* Task to complete:
Output the full listing below exactly as it reads, and skip anything that is a picture.

┄┄┄┄┄┄┄┄┄┄┄┄┄┄┄┄┄┄┄┄

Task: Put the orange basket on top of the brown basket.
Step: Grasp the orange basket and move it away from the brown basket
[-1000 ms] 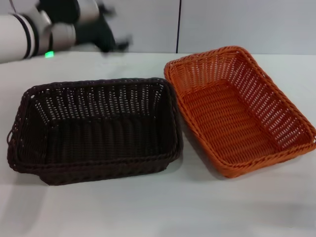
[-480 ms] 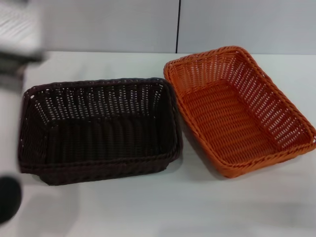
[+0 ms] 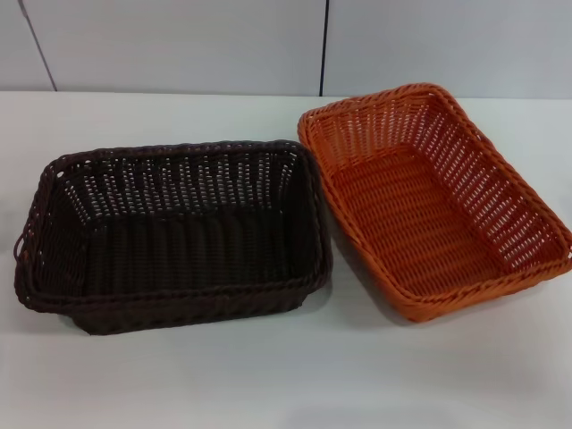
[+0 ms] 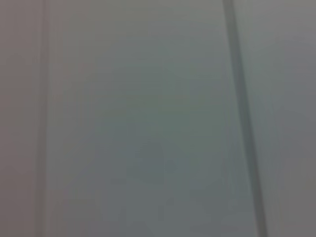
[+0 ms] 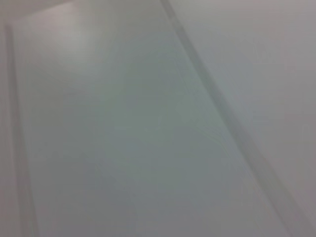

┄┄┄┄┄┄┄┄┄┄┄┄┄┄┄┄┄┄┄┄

* Response to this exercise:
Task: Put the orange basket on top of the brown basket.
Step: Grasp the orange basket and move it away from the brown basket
[-1000 ms] 
[-480 ms] 
[+0 ms] 
[+0 ms] 
[+0 ms] 

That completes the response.